The algorithms use pattern matching, edge detection, connected region analysis, convolution, and other techniques supported by Image Processing Toolbox™ and Signal Processing Toolbox™, as well as machine learning techniques supported by Fuzzy Logic Toolbox™ and Deep Learning Toolbox™.




BRP与MarineXplore和Kaggle社区合作,赞助了一项全球竞赛,其中240多名参与者提交了算法,以检测和分类北大西洋右鲸的Upsweep联系电话。BRP使用其MATLAB HPC平台识别最准确的算法,该算法将用于防止与鲸鱼相撞。

In addition to detection and classification algorithms, BRP uses MATLAB for noise analysis and acoustic modeling, in which the time and frequency dispersion effects of marine or terrestrial environments are captured and simulated.

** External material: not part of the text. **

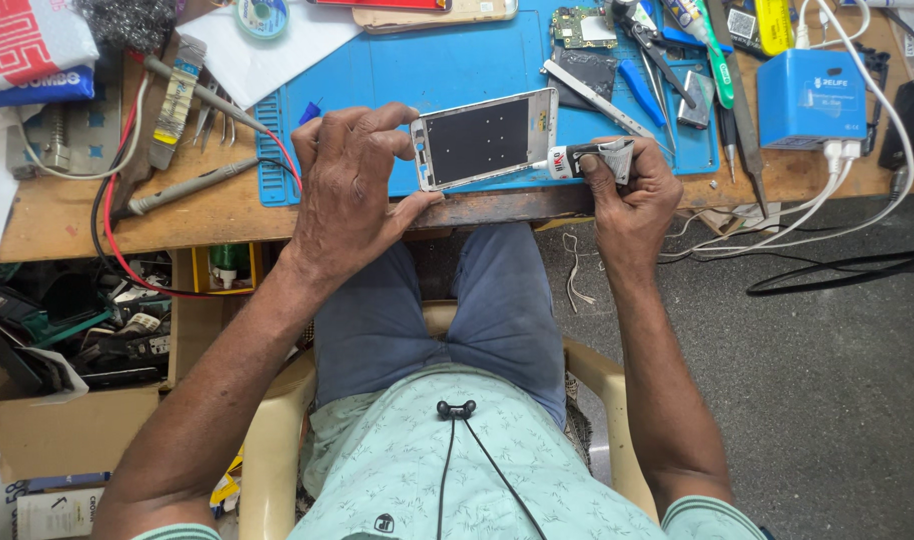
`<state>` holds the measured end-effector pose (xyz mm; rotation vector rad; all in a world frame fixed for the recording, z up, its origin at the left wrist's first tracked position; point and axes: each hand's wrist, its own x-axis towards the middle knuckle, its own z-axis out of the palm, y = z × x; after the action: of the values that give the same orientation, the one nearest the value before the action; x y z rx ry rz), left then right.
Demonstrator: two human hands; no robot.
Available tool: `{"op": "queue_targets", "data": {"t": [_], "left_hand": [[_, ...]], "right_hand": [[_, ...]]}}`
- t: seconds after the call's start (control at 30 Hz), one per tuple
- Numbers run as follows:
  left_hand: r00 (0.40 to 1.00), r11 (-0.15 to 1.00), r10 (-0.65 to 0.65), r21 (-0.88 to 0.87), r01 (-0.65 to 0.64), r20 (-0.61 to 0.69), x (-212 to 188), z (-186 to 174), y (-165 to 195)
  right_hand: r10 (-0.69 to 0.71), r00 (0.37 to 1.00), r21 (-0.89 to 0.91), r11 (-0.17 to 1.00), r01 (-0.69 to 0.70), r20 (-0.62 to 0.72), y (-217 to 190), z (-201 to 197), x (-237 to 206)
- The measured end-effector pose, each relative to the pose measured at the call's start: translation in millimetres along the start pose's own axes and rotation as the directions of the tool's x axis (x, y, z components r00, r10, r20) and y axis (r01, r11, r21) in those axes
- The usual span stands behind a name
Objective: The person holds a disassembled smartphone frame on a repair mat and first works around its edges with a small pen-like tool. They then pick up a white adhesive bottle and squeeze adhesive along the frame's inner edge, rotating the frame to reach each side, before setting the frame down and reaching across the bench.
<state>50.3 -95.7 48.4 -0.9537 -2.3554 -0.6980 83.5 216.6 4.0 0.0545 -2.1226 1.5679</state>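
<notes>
My left hand (pixel 350 190) grips the left end of a white phone frame (pixel 485 139) with a dark inner panel, held just above the front edge of the blue work mat (pixel 427 60). My right hand (pixel 632 185) squeezes a small black and white glue tube (pixel 587 160). The tube's nozzle touches the frame's right edge. Both hands hover over the worn wooden bench edge (pixel 497 207), above my lap.
Tweezers, pliers and a green circuit board (pixel 582 28) lie on the mat's far right. A blue box (pixel 810 97) with white cables stands at the right. A soldering iron (pixel 187 187), red and black wires and tools lie left. Open boxes of parts (pixel 77 330) sit below the bench.
</notes>
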Motion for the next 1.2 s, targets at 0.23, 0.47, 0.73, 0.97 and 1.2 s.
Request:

  • 多年的发展时间节省了。杜根博士说:“对预计费用的研究表明,如果我们必须自己这样做,那将需要三年,100万美元,以及许多外部帮助,以开发我们需要的HPC平台。”“使用并行计算工具箱和MATLAB并行服务器,我们在三个月内开发了该平台。”

  • 分析时间从几周减少到几个小时。“It took one of our algorithms 19 weeks to process 90 days of data,” says Dr. Dugan. “Using Parallel Computing Toolbox and MATLAB Parallel Server, we completed the same analysis on our cluster in 8 hours.”

  • Previously unprocessed data analyzed in days。“One data set captured 100,000 hours of sound. It was so large that we had previously processed less than 1% of it, estimating that it would take a year or more to process the rest,” says Dr. Dugan. “With our MATLAB HPC platform, we processed the data six times, using different detection algorithms, in two days.”

Cornell University is among the 1300 universities worldwide that provide campus-wide access to MATLAB and Simulink. With the Campus-Wide License, researchers, faculty, and students have access to a common configuration of products, at the latest release level, for use anywhere—in the classroom, at home, in the lab or in the field.